Exercise |
Repeat the listing exactly as given, omitting every image.

==================================================

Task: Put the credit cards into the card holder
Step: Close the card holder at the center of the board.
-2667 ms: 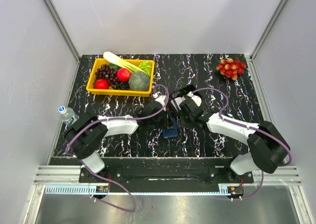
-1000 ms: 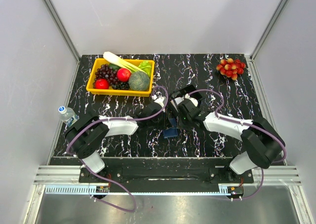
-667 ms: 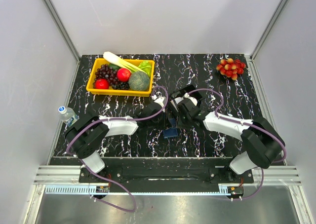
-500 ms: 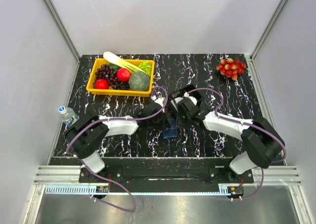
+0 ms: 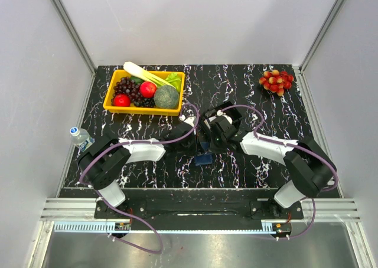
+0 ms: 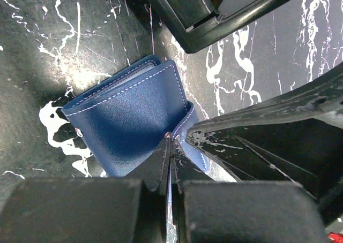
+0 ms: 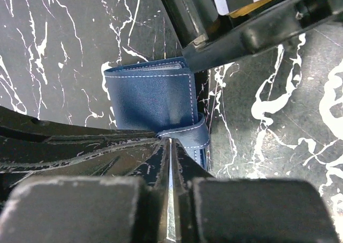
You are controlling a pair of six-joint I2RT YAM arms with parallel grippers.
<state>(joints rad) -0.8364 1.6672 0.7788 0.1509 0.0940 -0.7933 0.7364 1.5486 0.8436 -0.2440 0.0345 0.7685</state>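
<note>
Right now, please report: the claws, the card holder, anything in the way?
Left claw shut on card holder edge. Right claw shut on its strap. Holder folded, no card in either claw. Black tray close beside it.

Holder [image 5: 205,158]: left claw [image 6: 170,146] and right claw [image 7: 170,144] crowd its far side, tray [image 6: 214,18] just beyond. Bench [image 5: 204,175] open on holder's near side.
</note>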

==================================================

Answer to this task |
Task: Put the credit cards into the card holder
Step: Close the card holder at the center of the board.
-2667 ms: 
-1000 ms: 
-667 ms: 
-500 ms: 
+0 ms: 
+0 ms: 
+0 ms: 
You are controlling a pair of six-joint I2RT YAM arms with parallel grippers.
<state>(joints rad) -0.8364 1.6672 0.7788 0.1509 0.0940 -0.7933 0.7364 1.5486 0.8436 -0.2440 0.0345 0.7685</state>
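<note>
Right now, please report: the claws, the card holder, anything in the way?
Left claw shut on card holder edge. Right claw shut on its strap. Holder folded, no card in either claw. Black tray close beside it.

Holder [image 5: 205,158]: left claw [image 6: 170,146] and right claw [image 7: 170,144] crowd its far side, tray [image 6: 214,18] just beyond. Bench [image 5: 204,175] open on holder's near side.
</note>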

That finishes the exercise, with nothing more to add.